A few months back it was Mickey Rourke who returned, Lazarus-like, from beyond the cinematic grave to shine in Darren Arnofsky's The Wrestler and almost win an unlikely Oscar. And this summer it's Winona Ryder who looks set to return from a lengthy stint in the celebrity wilderness.
Ryder shot to fame in her late teens in films like Heathers (1989) and Beetlejuice (1988). Strong performances in Jim Jarmusch's Night on Earth (1991) and Martin Scorsese's The Age of Innocence (1993) cemented her reputation as a rising star, and in the early 1990s her relationship with Johnny Depp made them the Brangelina of their time.

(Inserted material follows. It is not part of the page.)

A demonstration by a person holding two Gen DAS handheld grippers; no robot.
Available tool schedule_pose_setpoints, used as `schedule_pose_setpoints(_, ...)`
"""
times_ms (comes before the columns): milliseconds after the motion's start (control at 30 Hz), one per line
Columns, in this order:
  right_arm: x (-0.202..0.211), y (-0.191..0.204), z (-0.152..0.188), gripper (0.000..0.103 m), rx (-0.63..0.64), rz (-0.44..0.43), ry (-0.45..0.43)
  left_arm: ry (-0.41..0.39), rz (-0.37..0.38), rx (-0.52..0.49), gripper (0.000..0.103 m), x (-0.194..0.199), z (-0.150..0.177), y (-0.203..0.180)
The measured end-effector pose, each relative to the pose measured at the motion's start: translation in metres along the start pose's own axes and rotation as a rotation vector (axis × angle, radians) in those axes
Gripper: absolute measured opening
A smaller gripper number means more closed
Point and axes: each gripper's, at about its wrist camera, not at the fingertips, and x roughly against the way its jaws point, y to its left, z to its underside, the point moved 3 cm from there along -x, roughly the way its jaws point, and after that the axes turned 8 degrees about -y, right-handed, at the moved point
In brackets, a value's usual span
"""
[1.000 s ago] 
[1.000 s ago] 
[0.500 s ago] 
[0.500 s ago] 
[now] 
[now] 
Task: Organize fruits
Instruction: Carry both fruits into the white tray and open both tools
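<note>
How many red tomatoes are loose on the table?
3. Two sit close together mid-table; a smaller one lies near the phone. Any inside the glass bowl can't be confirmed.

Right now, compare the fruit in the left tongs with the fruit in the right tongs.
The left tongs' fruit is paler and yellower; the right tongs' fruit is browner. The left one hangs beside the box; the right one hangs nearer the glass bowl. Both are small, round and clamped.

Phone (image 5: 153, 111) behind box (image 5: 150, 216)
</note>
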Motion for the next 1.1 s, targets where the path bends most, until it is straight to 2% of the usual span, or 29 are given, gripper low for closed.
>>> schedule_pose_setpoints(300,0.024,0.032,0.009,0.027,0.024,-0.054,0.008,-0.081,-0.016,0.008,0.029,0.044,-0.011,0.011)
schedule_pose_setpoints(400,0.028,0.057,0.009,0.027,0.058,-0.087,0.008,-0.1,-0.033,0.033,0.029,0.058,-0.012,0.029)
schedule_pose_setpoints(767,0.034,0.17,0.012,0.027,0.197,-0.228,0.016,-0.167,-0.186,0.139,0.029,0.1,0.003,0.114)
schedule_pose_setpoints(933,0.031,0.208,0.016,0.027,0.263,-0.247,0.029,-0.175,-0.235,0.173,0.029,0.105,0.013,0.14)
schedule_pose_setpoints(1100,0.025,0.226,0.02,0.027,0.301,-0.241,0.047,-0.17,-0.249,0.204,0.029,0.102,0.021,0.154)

But by the late 1990s things were looking bleaker for Winona: there were rumours of drug dependency, and she hadn't had a decent hit in years.
In 2001, her already faltering career seemed doomed when she was arrested for shoplifting at the Saks Fifth Avenue store in Beverly Hills, and was subsequently made an example of by a DA looking to make a name for himself.

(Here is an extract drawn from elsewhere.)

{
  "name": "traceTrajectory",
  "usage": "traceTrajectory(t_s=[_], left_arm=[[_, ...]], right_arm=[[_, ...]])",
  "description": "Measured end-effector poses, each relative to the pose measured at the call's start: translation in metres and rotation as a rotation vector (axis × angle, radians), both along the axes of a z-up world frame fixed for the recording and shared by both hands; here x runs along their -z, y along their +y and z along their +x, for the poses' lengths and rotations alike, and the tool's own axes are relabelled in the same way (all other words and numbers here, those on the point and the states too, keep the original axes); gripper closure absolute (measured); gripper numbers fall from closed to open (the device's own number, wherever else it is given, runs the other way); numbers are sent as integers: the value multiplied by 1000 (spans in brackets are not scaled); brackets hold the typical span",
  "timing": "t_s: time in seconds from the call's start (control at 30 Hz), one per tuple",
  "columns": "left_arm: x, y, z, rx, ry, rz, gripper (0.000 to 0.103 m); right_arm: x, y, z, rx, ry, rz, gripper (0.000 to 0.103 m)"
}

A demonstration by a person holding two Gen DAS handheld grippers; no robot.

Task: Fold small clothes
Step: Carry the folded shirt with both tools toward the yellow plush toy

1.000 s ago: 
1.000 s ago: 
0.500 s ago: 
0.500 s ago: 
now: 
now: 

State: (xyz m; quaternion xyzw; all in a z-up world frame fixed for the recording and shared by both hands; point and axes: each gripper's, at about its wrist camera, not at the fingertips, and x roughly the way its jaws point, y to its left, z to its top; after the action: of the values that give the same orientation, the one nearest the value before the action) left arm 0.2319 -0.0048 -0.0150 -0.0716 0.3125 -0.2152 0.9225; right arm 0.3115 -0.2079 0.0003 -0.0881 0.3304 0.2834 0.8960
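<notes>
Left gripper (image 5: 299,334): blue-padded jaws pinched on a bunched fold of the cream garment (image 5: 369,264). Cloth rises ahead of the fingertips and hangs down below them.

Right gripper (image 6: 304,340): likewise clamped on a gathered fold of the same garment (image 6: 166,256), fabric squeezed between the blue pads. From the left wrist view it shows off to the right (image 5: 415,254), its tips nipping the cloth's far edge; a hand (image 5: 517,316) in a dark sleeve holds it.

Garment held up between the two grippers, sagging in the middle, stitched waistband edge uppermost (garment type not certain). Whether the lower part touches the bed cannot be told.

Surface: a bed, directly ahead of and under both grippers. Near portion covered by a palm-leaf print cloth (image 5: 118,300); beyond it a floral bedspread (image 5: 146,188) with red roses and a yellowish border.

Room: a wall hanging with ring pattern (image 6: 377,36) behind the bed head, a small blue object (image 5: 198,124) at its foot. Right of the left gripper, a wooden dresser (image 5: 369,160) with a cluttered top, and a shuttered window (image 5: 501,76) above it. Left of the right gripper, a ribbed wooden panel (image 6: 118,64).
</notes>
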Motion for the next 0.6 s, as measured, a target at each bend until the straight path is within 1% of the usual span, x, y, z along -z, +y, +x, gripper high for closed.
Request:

Bruised by the humiliation of a public trial and the 500 hours of community service she was rather unfairly lumped with, Ryder retreated from the limelight, abandoning Los Angeles for her native San Francisco and disappearing altogether from public sight.
Over the last couple of years she's been tentatively putting her toe back in the Hollywood water, but this summer she's set to star in a number of high-profile films, beginning with JJ Abrams' Star Trek, which opened here last week. In it, a handsome but barely recognisable Ryder plays Spock's human mother, and that turn will be followed by appearances in a couple of eagerly awaited films.
Later this year she'll star with fellow comeback kid Mickey Rourke in The Informers, an adaptation of the Bret Easton Ellis book about hedonism in 1980s Los Angeles. And she is apparently excellent alongside Keanu Reeves and Julianne Moore in Rebecca Miller's The Private Lives of Pippa Lee.
The fact that a major studio has permitted Ryder's presence in a big budget film like Star Trek is a sure sign that her sins have been forgiven, because at one point she was considered uninsurable. Her route back to the top, then, looks fairly secure, and if she manages it she'll join a distinguished bunch of film folks who've managed to claw their way back from the brink of oblivion.
Katharine Hepburn is ranked by the American Film Institute as the greatest female film star of all time, but she might have become a mere footnote in cinema history if she hadn't recovered from an early slump. After shooting to stardom in the early 1930s, a string of flops combined with Hepburn's abrasive personality and open contempt for Hollywood mores led to her being declared "box office poison" in a famous poll of film distributors across America in 1938.
It was a blow from which many would not have recovered, but Kate was made of sterner stuff. She used her friendship with Howard Hughes to buy the rights to the hit play The Philadelphia Story, which she then sold on to MGM on one condition -- that she play the female lead. She did, and the 1940 film catapulted her back to stardom.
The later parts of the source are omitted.